12.1  The texts, arrangements, and image adjustments of the online shop are protected by copyright. Any reproduction requests must be explicitly approved by Zenrox Healthcare Ltd.


Partial Void

13.1 If one or more of the above regulations are wholly or partially invalid, it does not affect the validity of the remaining provisions. The invalid provision will be replaced by a valid one, which serves the economic purposes.


Consumer Settlement / Nigerian Laws

14.1 As per Nigerian laws, Zenrox Healthcare Ltd provides a platform for online dispute resolution in consumer affairs. Consumers can settle disputes regarding online sales or service contracts through an online platform (OS platform) managed by the Nigerian government. For more information and access to the platform, please visit our website at



15.1  We are fully liable for intentional acts and gross negligence.

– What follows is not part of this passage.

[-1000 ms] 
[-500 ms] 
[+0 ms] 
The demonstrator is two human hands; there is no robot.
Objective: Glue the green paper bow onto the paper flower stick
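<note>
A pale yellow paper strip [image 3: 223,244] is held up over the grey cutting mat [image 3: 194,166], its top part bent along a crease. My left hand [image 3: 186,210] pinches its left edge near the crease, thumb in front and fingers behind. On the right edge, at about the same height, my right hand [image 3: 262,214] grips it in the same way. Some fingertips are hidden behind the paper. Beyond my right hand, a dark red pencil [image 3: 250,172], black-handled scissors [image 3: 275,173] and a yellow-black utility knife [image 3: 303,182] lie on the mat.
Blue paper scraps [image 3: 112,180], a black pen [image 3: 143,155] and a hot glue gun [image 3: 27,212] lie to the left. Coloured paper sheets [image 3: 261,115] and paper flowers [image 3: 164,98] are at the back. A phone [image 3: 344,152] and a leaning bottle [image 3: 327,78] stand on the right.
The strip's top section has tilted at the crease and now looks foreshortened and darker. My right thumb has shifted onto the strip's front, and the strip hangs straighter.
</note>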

15.2 Our liability for simple negligence is limited to cases where there is a violation of an essential obligation under the contract, on which the customer regularly relies. In such cases, liability is limited to foreseeable damages typical for the contract. For software deliveries, liability is limited to five times the transfer fee and the damages typically expected from a software transfer. Liability for data loss is limited to the restoration effort that would be expected with regular and risk-compliant backup copies.

15.3 We are not liable for indirect and unforeseeable damages, loss of production and use, loss of profit, loss of savings, or pecuniary loss arising from third-party claims, except in cases of gross negligence or damage to life, body, or health.

15.4 Except for legally mandatory no-fault liability or liability arising from a no-fault guarantee, any further liability beyond the scope of this contract is excluded. The limitations or exclusions of liability mentioned above also apply to the personal liability of our employees, workers, representatives, bodies, and agents.